- [Given material]:
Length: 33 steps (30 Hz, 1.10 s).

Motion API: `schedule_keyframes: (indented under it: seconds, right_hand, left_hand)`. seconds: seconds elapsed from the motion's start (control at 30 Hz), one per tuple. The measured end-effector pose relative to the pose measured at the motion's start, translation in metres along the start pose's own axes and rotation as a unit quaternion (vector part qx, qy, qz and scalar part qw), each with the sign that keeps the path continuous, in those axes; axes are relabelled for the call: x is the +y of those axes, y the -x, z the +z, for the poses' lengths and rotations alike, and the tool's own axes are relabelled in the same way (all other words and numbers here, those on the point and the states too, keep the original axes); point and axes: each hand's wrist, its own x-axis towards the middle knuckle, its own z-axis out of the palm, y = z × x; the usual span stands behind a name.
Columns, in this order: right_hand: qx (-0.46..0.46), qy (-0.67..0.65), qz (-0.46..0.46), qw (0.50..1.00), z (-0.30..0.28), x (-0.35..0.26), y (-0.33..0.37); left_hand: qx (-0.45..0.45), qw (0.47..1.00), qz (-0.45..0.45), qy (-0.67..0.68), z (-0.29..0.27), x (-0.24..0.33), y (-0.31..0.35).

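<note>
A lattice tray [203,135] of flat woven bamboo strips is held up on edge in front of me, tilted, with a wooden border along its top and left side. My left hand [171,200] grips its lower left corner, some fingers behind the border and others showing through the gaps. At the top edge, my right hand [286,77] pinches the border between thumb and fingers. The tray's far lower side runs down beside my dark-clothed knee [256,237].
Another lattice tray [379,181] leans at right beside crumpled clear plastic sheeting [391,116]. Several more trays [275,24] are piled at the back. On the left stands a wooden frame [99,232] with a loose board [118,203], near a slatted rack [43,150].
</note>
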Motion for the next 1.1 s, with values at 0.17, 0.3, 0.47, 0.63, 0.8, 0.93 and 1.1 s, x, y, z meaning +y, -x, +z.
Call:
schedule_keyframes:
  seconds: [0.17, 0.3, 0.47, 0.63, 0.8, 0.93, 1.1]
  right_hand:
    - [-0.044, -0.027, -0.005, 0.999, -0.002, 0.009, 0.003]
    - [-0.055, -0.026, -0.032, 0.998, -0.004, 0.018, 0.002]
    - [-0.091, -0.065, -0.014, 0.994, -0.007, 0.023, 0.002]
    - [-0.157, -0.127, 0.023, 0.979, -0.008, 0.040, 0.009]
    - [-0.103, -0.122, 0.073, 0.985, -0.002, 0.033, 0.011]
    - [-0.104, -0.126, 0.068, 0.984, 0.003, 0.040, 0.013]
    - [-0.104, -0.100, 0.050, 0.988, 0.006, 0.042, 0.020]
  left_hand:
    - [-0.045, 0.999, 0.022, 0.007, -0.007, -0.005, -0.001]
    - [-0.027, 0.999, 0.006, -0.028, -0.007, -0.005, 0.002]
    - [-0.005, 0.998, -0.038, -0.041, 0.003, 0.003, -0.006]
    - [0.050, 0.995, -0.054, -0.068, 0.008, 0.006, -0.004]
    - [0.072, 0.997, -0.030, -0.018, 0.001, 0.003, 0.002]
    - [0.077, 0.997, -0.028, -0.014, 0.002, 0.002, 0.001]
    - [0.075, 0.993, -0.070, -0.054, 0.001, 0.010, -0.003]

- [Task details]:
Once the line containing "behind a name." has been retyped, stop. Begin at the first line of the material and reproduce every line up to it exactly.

- [Task response]:
Length: 33 steps (30 Hz, 1.10 s).

Motion API: `schedule_keyframes: (indented under it: seconds, right_hand, left_hand)`. seconds: seconds elapsed from the motion's start (control at 30 Hz), one per tuple. The measured end-effector pose relative to the pose measured at the motion's start, translation in metres along the start pose's own axes and rotation as a unit quaternion (vector part qx, qy, qz and scalar part qw), each with the sign that keeps the path continuous, in those axes; axes are relabelled for the call: x is the +y of those axes, y the -x, z the +z, for the poses' lengths and rotations alike, and the tool's own axes are relabelled in the same way (all other words and numbers here, those on the point and the states too, keep the original axes); point and axes: each hand's wrist, its own x-axis towards the middle knuckle, its own z-axis out of the palm, y = z × x; the usual span stands behind a name.

The answer has been given, and the exercise is complete.